"""

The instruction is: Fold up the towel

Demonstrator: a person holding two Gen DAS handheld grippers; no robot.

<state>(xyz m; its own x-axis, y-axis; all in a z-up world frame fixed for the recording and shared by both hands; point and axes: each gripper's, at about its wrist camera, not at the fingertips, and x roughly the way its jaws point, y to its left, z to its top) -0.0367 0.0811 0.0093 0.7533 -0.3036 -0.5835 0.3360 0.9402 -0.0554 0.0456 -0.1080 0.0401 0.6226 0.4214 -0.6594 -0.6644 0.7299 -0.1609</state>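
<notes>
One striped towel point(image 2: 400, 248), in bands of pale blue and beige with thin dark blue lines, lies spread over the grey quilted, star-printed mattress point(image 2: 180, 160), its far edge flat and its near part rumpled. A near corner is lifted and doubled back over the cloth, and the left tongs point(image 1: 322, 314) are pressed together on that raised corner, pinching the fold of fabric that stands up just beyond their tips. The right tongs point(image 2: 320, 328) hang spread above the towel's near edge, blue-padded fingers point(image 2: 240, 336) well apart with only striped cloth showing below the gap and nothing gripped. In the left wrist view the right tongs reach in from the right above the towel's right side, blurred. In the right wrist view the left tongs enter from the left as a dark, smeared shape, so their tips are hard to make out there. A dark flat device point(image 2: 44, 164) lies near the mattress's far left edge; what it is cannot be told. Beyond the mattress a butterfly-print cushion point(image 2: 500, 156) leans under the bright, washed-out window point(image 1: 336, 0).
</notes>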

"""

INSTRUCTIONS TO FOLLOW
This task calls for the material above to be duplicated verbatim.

TASK RESULT
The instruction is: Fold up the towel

Demonstrator: a person holding two Gen DAS handheld grippers; no robot.

<state>(xyz m; its own x-axis, y-axis; all in a z-up world frame fixed for the recording and shared by both hands; point and axes: each gripper's, at about its wrist camera, not at the fingertips, and x roughly the way its jaws point, y to its left, z to its top) -0.0367 0.0811 0.0093 0.7533 -0.3036 -0.5835 0.3360 0.9402 -0.0554 0.0456 -0.1080 0.0401 0.6226 0.4214 -0.6594 -0.6644 0.7299 -0.1609</state>
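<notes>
One striped towel point(image 2: 400, 248), in bands of pale blue and beige with thin dark blue lines, lies spread over the grey quilted, star-printed mattress point(image 2: 180, 160), its far edge flat and its near part rumpled. A near corner is lifted and doubled back over the cloth, and the left tongs point(image 1: 322, 314) are pressed together on that raised corner, pinching the fold of fabric that stands up just beyond their tips. The right tongs point(image 2: 320, 328) hang spread above the towel's near edge, blue-padded fingers point(image 2: 240, 336) well apart with only striped cloth showing below the gap and nothing gripped. In the left wrist view the right tongs reach in from the right above the towel's right side, blurred. In the right wrist view the left tongs enter from the left as a dark, smeared shape, so their tips are hard to make out there. A dark flat device point(image 2: 44, 164) lies near the mattress's far left edge; what it is cannot be told. Beyond the mattress a butterfly-print cushion point(image 2: 500, 156) leans under the bright, washed-out window point(image 1: 336, 0).
</notes>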

There is nothing more to the exercise.